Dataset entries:
* * * *
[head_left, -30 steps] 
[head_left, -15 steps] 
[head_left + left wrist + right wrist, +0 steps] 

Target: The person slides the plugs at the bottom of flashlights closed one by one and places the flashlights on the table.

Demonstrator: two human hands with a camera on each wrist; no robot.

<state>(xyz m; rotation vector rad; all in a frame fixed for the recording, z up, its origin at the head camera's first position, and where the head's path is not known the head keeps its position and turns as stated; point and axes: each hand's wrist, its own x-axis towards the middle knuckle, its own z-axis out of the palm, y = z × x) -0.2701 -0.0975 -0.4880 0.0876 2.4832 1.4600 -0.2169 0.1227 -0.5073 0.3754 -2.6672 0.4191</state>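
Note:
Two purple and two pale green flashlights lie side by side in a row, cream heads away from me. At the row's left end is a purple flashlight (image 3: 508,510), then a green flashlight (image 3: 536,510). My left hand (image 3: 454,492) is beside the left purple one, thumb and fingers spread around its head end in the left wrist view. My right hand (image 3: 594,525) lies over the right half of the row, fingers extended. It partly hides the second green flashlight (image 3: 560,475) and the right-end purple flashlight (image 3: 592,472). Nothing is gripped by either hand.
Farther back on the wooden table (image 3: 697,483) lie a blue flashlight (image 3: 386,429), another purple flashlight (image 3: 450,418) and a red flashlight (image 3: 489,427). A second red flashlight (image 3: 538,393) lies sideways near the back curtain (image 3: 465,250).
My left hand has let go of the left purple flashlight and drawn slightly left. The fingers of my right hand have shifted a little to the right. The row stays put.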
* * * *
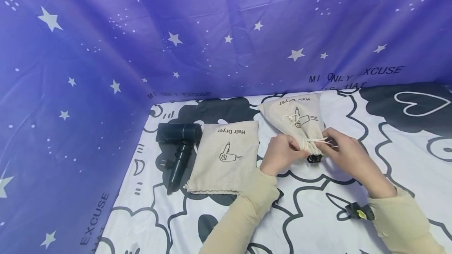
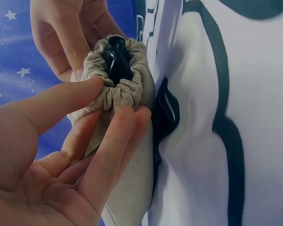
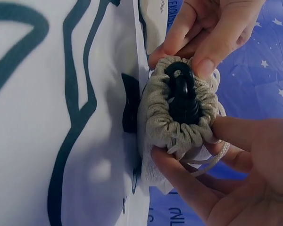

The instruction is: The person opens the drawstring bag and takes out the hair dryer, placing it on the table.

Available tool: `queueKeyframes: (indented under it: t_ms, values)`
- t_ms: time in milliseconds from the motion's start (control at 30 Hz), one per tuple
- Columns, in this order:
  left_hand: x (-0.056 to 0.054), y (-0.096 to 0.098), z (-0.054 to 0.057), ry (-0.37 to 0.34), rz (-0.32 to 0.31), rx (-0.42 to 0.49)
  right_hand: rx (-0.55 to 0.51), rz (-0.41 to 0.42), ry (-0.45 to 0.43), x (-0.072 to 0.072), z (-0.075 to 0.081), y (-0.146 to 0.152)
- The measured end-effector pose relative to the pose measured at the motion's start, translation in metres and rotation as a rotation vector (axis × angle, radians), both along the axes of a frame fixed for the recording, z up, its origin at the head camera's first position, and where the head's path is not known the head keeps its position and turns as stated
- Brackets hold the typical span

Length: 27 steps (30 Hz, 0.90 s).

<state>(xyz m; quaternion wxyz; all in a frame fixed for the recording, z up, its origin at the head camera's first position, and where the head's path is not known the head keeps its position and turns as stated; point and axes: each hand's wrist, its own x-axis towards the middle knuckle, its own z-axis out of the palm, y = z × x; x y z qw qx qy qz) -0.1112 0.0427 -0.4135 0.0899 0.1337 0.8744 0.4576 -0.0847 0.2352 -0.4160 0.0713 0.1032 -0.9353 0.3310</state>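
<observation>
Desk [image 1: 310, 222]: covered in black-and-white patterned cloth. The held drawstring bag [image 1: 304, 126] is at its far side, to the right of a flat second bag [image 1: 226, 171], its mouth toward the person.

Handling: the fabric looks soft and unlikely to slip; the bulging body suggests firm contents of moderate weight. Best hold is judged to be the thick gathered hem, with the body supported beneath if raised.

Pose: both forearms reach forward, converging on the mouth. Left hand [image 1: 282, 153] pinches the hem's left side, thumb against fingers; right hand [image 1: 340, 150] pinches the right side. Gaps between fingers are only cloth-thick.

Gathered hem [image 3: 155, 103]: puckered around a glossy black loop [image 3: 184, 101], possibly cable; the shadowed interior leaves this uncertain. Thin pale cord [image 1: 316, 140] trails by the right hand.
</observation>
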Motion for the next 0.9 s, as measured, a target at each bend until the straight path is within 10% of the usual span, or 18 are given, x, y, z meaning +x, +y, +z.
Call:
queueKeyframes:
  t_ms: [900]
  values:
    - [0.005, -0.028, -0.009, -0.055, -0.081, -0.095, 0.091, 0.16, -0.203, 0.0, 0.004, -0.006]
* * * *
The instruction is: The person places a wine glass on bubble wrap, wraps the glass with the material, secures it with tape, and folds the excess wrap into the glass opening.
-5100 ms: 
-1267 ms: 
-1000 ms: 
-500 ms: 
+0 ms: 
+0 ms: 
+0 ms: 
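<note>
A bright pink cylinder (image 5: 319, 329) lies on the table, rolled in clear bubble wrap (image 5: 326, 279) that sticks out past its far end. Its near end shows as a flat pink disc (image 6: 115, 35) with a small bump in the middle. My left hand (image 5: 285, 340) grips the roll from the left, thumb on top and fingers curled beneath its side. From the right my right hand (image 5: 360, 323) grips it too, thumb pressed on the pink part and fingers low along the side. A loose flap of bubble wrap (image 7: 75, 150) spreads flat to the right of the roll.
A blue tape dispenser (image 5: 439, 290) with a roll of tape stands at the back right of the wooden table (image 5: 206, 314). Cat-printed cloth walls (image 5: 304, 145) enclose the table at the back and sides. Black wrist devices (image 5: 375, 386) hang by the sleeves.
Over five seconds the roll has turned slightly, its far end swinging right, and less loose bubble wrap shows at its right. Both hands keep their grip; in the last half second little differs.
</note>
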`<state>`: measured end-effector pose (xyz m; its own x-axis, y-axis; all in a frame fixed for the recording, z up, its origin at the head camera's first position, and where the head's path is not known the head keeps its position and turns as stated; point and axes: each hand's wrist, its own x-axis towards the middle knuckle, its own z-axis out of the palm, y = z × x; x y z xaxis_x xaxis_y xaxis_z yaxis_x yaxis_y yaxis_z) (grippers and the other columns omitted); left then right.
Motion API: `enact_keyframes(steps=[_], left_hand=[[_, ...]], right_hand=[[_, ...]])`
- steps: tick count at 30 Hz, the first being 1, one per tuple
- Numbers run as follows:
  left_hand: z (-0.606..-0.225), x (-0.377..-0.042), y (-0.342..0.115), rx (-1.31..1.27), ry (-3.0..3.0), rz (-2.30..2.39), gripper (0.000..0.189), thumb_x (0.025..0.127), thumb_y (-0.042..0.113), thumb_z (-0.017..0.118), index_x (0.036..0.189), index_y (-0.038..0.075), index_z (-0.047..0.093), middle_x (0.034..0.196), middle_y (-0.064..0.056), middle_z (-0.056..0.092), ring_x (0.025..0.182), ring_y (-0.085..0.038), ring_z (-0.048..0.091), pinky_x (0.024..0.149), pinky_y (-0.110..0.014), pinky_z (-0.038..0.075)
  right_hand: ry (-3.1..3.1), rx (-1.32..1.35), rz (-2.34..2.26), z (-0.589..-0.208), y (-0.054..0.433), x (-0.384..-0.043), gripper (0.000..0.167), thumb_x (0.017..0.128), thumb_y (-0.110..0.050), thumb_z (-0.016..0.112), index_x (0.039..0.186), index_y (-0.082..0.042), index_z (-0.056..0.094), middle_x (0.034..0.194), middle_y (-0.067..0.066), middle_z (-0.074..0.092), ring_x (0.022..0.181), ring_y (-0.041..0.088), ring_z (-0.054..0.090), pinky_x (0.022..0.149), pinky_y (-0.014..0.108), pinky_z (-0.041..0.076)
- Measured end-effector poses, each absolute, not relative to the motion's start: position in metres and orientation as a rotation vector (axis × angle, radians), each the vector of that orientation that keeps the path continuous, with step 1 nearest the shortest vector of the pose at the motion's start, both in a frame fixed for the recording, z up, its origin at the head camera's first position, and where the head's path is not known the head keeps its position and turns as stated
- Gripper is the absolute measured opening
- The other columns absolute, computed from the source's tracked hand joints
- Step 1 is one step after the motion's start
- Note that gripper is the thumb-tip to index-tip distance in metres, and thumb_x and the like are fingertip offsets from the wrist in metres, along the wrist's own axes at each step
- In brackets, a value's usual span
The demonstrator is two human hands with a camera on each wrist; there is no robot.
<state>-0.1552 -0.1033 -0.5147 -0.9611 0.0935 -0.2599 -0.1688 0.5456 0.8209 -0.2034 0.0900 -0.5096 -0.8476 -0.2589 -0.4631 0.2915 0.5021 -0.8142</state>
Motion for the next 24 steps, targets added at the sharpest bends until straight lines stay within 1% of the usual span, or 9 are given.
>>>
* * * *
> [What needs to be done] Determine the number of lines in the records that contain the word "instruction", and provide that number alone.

> [Response to the task] 2